The Life Ahead Is More Than Just Sophia Loren


Netflix

The Life Ahead is a movie about an elderly Jewish woman who reluctantly takes in a young Senagalese orphan after he tries to rob her. Don’t feel alone if that worries you. There are dozens, potentially hundreds of narrative and cinematic traps and tropes to stumble into with such a cliche-ridden premise. Fear not: The Life Ahead may hit a few predictable story beats, but it overcomes its pedestrian plot by repeatedly redefining itself through its richly textured portrait of a life in limbo.


Directed by her son Edoardo Ponti, The Life Ahead is clearly designed as a star vehicle for Sophia Loren, the aging Italian and Hollywood superstar and one of only two living members of the American Film Institute’s Top 50 Greatest Screen Legends (Sidney Poitier is the other). And as the gruff-but-loving caretaker, Loren brings a career of acting lessons to bear on Madame Rosa. She speaks seldomly of her holocaust survival but wears it in every second of her physical performance. The archetype is traditionally filled by a man, but in Loren’s hands, Rosa simultaneously has sharper edges and a softer heart. It is a performance worthy of her return to the silver screen.


And if the movie finds itself deserving of the great legend’s presence, it’s only because it extends beyond Madame Rosa - and beyond even her relationship with the 12-year-old Momo. The cinematic manifestation of “it takes a village,” The Life Ahead devotes equal time to Momo’s relationship with each adult in his life. There’s Hamil, who acts as a philosophical father and religious guide for a child who didn’t know he was Muslim until recently. And Dr. Cohen, the friend of Rosa who looked after Momo as a foster parent for the last few years, but whose capacity for parenthood Momo has outgrown. And Ruspa, a local drug dealer grooming the boy. And with Madame Rosa comes her neighbor, Lola, who fosters a cheeky but loving friendship with Momo. None of these adults can properly raise the orphaned street kid; but together, they’re able to give him the space and the opportunity to figure life out for himself.

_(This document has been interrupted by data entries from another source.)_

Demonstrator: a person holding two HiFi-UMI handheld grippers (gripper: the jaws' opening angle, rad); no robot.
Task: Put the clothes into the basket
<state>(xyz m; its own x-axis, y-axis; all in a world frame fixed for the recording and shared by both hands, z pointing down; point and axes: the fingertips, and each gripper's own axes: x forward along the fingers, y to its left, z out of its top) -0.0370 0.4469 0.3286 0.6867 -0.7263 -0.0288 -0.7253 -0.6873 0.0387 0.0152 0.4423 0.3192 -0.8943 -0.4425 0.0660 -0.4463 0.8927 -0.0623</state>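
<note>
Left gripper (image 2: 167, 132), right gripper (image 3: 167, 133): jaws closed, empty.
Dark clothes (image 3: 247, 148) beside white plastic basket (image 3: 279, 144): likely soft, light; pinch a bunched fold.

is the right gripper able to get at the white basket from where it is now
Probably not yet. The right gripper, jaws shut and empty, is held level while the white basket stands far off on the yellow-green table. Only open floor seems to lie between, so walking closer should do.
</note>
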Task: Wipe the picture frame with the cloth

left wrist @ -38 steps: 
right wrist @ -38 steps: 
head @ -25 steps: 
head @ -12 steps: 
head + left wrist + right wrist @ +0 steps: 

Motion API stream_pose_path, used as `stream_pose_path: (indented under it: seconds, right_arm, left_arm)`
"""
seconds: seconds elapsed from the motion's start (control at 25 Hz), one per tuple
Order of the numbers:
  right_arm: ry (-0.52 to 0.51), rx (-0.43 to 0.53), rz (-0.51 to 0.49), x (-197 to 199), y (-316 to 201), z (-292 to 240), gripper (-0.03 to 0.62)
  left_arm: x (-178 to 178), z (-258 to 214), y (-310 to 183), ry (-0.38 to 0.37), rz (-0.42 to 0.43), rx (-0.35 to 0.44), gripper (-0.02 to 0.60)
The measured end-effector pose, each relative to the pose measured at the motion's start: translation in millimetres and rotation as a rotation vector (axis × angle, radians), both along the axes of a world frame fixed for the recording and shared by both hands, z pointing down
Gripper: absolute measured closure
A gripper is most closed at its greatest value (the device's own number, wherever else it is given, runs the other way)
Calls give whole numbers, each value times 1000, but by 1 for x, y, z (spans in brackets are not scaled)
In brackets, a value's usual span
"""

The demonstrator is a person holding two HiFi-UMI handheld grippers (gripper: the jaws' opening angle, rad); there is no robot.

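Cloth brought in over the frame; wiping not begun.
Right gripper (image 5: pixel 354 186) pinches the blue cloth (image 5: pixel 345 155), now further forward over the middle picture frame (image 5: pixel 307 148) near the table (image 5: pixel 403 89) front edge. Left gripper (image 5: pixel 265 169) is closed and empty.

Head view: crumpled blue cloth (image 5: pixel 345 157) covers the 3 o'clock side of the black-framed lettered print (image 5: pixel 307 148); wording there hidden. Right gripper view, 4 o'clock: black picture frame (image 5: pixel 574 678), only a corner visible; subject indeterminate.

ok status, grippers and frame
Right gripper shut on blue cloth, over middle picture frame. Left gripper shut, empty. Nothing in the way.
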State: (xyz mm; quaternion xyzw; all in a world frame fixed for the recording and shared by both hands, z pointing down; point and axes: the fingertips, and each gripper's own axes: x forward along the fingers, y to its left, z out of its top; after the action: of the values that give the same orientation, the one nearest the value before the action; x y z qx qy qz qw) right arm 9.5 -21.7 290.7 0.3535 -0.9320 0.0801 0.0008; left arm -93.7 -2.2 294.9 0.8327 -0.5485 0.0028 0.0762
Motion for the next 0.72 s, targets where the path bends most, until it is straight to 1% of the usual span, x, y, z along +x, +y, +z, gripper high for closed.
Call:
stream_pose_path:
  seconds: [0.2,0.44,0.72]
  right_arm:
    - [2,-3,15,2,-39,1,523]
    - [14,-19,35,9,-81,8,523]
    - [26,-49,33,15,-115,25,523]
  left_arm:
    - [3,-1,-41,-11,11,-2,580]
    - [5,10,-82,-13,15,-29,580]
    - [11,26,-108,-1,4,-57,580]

And in that sense, the film is less about the life ahead and more about a life in flux. Ponti lingers on the small moments, the ones where each adult realizes they get more from their relationship with Momo than he gets from them. And in a poetic finale, he reaches for something transcendent, only to find beauty in the prosaic. Beyond Loren, Ibrahima Gueye carries the film on his rail-thin shoulders, and both Abril Zamora and Babak Karimi inject energy into the periodic lulls as Lola and Hamil, respectively. But it always comes back to Loren. If this is the last time we see the icon on screen, The Life Ahead is a fitting farewell.